> [AIM OF THE TASK]:
In the material below, find the line containing "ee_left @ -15" and output it and all lines after it exactly, through the last one, without the pictures.

......

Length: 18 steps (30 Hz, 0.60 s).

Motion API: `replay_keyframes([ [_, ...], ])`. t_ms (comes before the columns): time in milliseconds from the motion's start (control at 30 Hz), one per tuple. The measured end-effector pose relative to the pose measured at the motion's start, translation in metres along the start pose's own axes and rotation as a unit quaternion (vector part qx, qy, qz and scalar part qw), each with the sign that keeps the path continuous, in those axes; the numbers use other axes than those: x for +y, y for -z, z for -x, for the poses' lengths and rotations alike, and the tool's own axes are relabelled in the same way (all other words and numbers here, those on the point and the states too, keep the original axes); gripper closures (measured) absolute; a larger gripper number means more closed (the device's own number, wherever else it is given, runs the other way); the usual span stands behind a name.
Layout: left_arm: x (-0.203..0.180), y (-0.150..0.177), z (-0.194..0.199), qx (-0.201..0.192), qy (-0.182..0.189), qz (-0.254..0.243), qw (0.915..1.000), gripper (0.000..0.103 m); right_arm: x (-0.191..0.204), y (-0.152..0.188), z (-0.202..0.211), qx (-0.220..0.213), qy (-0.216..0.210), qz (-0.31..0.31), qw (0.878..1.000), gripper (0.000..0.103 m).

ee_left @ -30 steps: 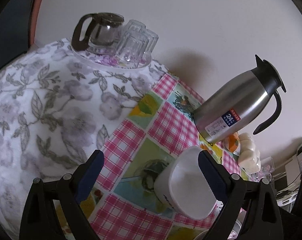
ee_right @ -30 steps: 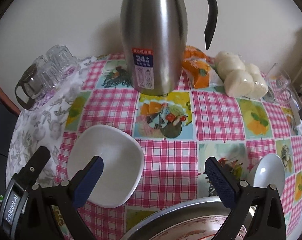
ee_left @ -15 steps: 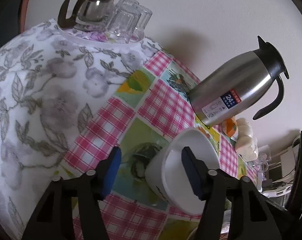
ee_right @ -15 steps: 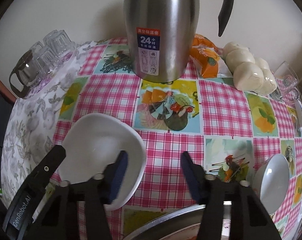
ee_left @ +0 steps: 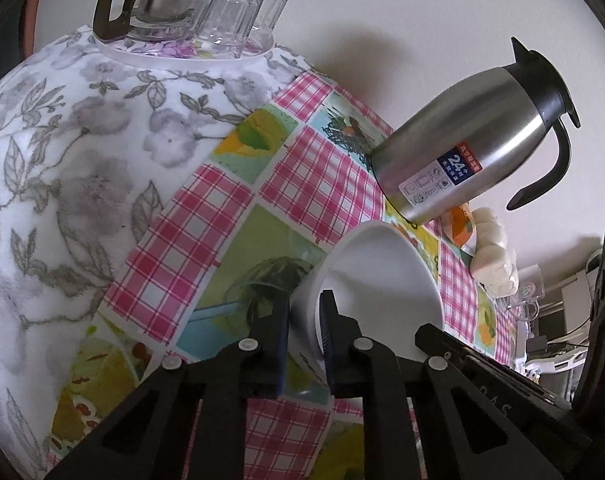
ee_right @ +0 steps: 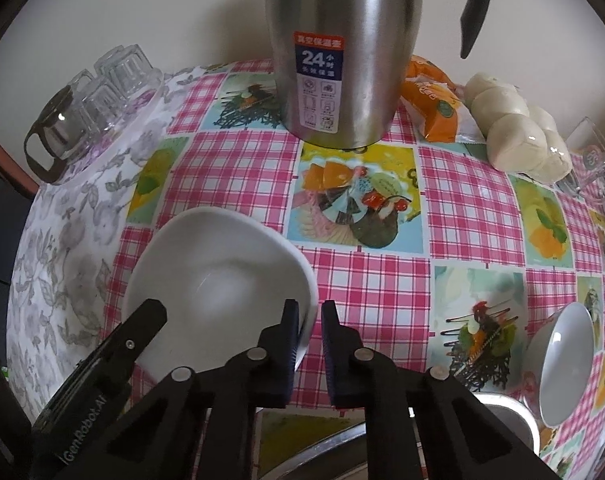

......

> [REPLY]:
ee_left @ -15 steps: 
ee_right @ -15 steps: 
ee_left @ +0 steps: 
ee_right @ +0 steps: 

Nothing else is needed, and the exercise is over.